CHARLOTTE AMALIE — You wouldn’t expect that the territory would to have to pay people as an inducement to come here at the height of the tourist season.

Northern North Dakota, maybe. Snowy Saskatchewan, sure.

But Sunny St. Croix?

Tourism officials continue to hammer home that St. Thomas, St. John and St. Croix are exotic tropical islands in an American paradise with no real language barriers — where you don’t even need a passport.

But people should be banging on the doors to get in — not the other way around.

That’s not the way the great minds at V.I. Tourism, think, though.

Officially Tourism Commissioner Beverly Nicholson-Doty — a rare carry over from the Gov. John P. de Jongh administration, says that the $300 cash back plan is a way to honor the 100th anniversary of the United States taking control of the Virgin Islands from Denmark.

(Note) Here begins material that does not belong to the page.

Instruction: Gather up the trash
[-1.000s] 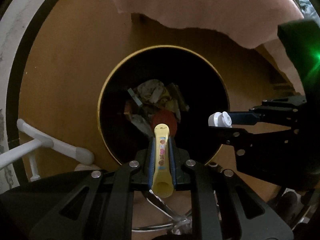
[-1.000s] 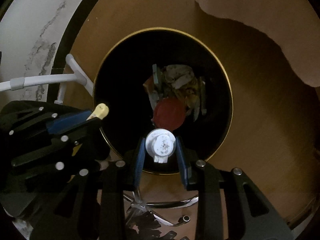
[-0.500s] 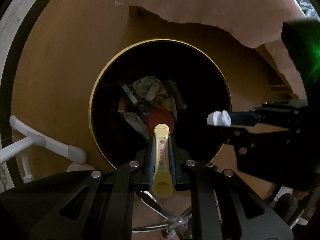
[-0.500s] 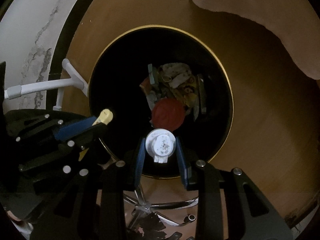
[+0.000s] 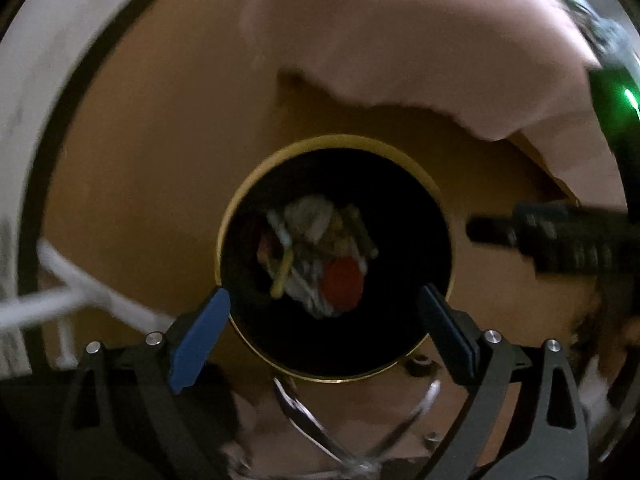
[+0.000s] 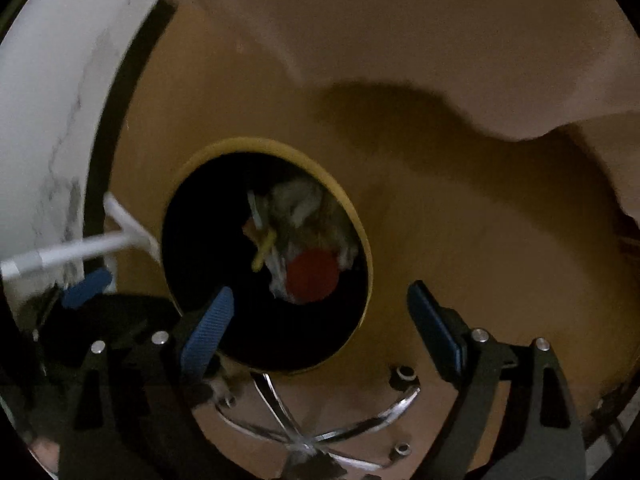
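A round black bin with a gold rim [image 5: 236,208] [image 6: 348,204] stands below both grippers. Inside lies a heap of trash with a red round lid [image 5: 343,284] [image 6: 312,276], a yellow tube [image 5: 282,274] [image 6: 264,250] and crumpled paper [image 5: 310,216]. My left gripper [image 5: 326,312] is open and empty above the bin's near rim. My right gripper [image 6: 320,312] is open and empty above the bin's near right rim; it also shows at the right edge of the left wrist view [image 5: 560,240]. Both views are blurred.
The bin sits on a brown wooden surface [image 5: 140,160]. A pink cloth [image 5: 400,40] [image 6: 440,20] hangs at the top. A white rack leg [image 5: 60,296] [image 6: 80,248] stands left of the bin. A chrome chair base [image 6: 312,436] lies below. A white wall [image 6: 48,120] is on the left.
Both grippers have opened. The yellow tube has dropped from the left one into the bin; the white bottle is gone from the right one. Both have pulled back from the bin.
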A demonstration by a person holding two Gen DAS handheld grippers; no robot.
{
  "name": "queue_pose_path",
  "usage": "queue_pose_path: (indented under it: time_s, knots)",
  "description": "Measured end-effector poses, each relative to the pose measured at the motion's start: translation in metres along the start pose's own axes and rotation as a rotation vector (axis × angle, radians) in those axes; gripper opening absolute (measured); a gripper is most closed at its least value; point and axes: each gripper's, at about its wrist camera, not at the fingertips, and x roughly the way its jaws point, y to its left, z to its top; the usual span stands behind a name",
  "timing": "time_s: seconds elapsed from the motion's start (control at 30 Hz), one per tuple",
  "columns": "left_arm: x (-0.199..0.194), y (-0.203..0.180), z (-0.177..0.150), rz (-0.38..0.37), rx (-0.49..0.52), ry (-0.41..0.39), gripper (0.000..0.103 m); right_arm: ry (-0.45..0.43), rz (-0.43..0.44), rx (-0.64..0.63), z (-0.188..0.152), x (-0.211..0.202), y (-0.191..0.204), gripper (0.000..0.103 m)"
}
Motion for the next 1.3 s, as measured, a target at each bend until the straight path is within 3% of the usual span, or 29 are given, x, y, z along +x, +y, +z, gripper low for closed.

Nicholson-Doty says that pay off is for visitors “to spend exploring the place.”

That’s right: three bills to dole out hiking, kayaking, touring, swimming, and eating your way through the territory.

Can I spend that money any place?

Not exactly. They’re not handing you 300 bones to blow on overpriced rum runners. The idea is to get you to explore and learn about the United States’ chunk of the West Indies, so the credits are good for things like eco-tours, museums, food tours, and kayaking adventures.

But unlike those Valpaks you used to get in the mail that said “$400 in savings inside!”, this arrangement isn’t a fancy way of saying “coupon book.” The credits will be good on anything you buy from these designated sites and activities, up to and including the full retail prices. Gratuity, of course, not included.

So how do I get these “credits”?

Simple. You book a trip to the Virgin Islands for at least three nights through and the department of tourism will send you $300 in credits.

This is actual paper money that you can use just like cash at any of the participating locations.

And if you happen to travel in March (aka the month of the actual centennial) the DOT will throw in a commemorative souvenir into the bargain.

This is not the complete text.